Carrying that concept a bit further, 5-axis machining simultaneously makes for easy production of turbine blades, orthopedic implants and similar free-form shapes. This capability is quickly making these machines the leaders of the pack in many milling departments.

What’s your take? Talk to your peers in the community forum . Can CNC Super Machines Deliver ROI?

Making the move to new equipment is generally daunting given the upfront investment and the training preparation required. Is it really worth it?

Ask around and you’ll find very few shops regret the move to multitasking, turn-mill or 5-axis machining. Here’s why: They can machine parts in fewer operations because these machines’ geometric accuracy is better than that of traditional multioperation machines.

There are also fewer fixtures to build and less work-in-process. Plus, turnaround times typically run days rather than weeks. Because super machines typically have more tooling stations, it’s likely that changeover times will be shorter (assuming adequate programming, simulation and tool setup).

Added all together, the shop floor teams have far greater flexibility and the business has a better bottom line.

Factors to Consider Before Buying A Multiaxis Machine

With knowledge of the newest CNC machining tools, what are some of the things to consider before buying a super machine, and what prep needs to happen before new equipment arrives?

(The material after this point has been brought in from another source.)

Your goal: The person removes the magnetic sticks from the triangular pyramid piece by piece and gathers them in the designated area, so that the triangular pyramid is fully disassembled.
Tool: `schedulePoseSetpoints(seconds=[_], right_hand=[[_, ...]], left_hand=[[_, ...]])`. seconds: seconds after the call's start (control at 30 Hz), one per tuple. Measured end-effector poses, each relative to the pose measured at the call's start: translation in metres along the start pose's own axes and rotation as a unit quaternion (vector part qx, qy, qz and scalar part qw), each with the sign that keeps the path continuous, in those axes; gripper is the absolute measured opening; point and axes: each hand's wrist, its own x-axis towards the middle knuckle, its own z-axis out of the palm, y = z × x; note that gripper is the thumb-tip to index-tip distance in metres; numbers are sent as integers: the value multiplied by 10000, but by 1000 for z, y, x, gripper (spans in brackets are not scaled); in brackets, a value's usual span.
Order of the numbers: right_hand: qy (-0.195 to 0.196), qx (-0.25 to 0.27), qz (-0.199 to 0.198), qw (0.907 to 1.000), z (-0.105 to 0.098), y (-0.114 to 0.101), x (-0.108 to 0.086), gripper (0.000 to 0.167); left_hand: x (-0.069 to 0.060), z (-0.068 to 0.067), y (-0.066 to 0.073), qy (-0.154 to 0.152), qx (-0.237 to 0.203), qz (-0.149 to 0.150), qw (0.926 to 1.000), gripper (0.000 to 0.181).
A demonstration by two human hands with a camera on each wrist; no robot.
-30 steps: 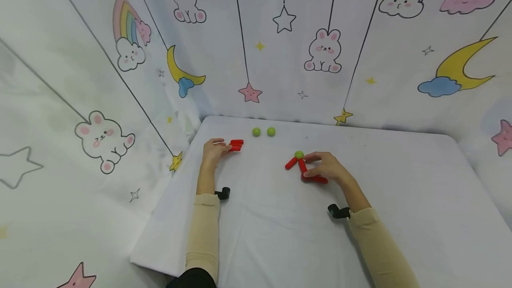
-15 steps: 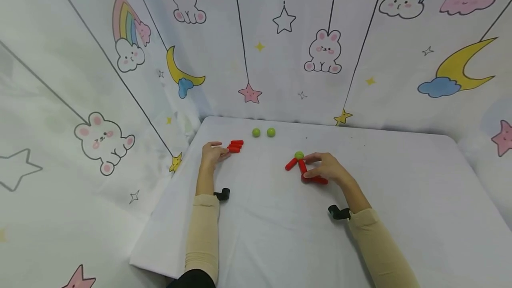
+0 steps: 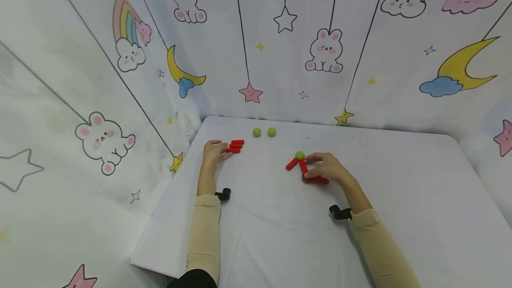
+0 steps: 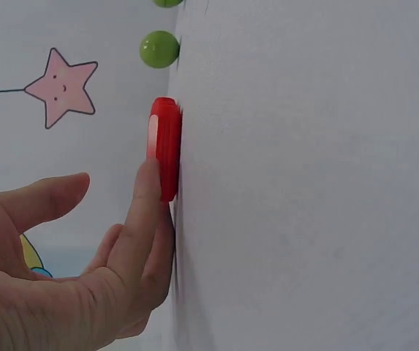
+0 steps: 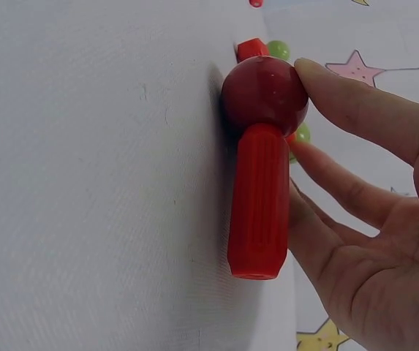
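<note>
In the head view, several red rods (image 3: 236,146) lie side by side at the table's far left. My left hand (image 3: 214,152) is at their left ends. In the left wrist view, a forefinger (image 4: 148,179) touches a red rod (image 4: 167,146), while the thumb (image 4: 63,197) stays apart. My right hand (image 3: 327,166) holds a joined figure of rods and balls lying on the table. Its thumb (image 5: 341,95) presses the dark red ball (image 5: 264,95), from which a red rod (image 5: 259,205) extends. The other fingers reach to the green ball (image 3: 300,155), where two rods meet; their contact is partly hidden.
Two loose green balls, a left one (image 3: 257,132) and a right one (image 3: 272,132), lie near the back edge of the white-covered table (image 3: 272,226). A printed curtain (image 3: 280,66) hangs behind and to the left.
My left hand's fingers and thumb have shifted slightly about the rods' left ends, and the rods now lie a little more spread out. My right hand and the joined figure stay put.
</note>
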Motion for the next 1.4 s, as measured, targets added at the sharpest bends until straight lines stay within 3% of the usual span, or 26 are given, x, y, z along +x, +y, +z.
schedulePoseSetpoints(seconds=[0.23,0.57,0.77,1.03,1.4], right_hand=[[9,19,46,10000,2,0,3,63],[161,-521,138,9984,3,-7,3,61],[221,-548,78,9982,4,-11,0,58],[-7,415,127,9991,7,-12,-1,56],[-45,247,15,9997,7,-14,-3,52]], left_hand=[[-14,8,16,-81,449,615,9971,53],[-32,30,32,-268,1195,1055,9869,47],[-35,34,33,-370,1286,1072,9852,46],[-38,37,32,-446,1387,1124,9829,48],[-39,44,29,-552,1582,1264,9777,48]])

Step 1: Tool Up with the Right CNC Equipment

Let’s face it: Many shops buy nowhere near enough tooling for their new machines, relying instead on whatever vises, square-shank holders or CAT-40 tapers are already on-site. That’s a bad idea, especially with a super machine.

For starters, there’s a good chance the tooling interface will be different than that of current equipment. Capto, VDI and HSK are common—do you know how these modular tools work, and are there enough of them to fully tool dozens (perhaps hundreds) of tool positions?

You also want the most rigid grip possible to take advantage of a new machine’s greater metal-removal abilities. Take a hard look at shrink-fit or hydraulic tool holding for no-slip interfaces. And give some thought to an offline presetter. There’s nothing worse than having an expensive piece of equipment sitting idle while searching for tools or touching them off on the machine.

The same can be said for workholding. Lathes should be equipped with high-quality, quick-change chucks or collet systems (one for each side). And don’t even think about putting a 6-inch machinist’s vise on a new 5-axis machining center. It needs a high-profile vise offering unrestricted access to all sides of the workpiece. And here again, consider a quick-change, ball-lock or zero-point mounting system and vise jaws that are equally speedy.

Don’t skimp on tools, software or the training and simulation needed to realize the full potential of multiaxis machining. Step 2: Evaluate CAM Software Capabilities

What about your computer-aided manufacturing software? If a shop is full of 2-axis lathes and 3-axis mills, chances are the CAM software is not up to snuff. It might be time for an upgrade—or a new system entirely.

Be sure to schedule training now so users are not fumbling on day one. If a full-system replacement is planned, grab a handful of CAD files and start kicking some tires. Evaluate how quickly the CAM provider can program the multiaxis parts. Make absolutely sure a bulletproof post processor is available for the new machine.

One last thing: Also consider investing in some toolpath simulation software because multiaxis machines are more complex than more conventional lathes and mills. Simulation is a good way to evaluate plans before machining and to identify potential pitfalls before they become shop floor problems. Key Takeaways Multiaxis machining can be complicated to adjust and require an upfront investment, but the benefits outweigh the obstacles. Don’t skimp on tools, software or the training and simulation needed to realize the full potential of multiaxis machining.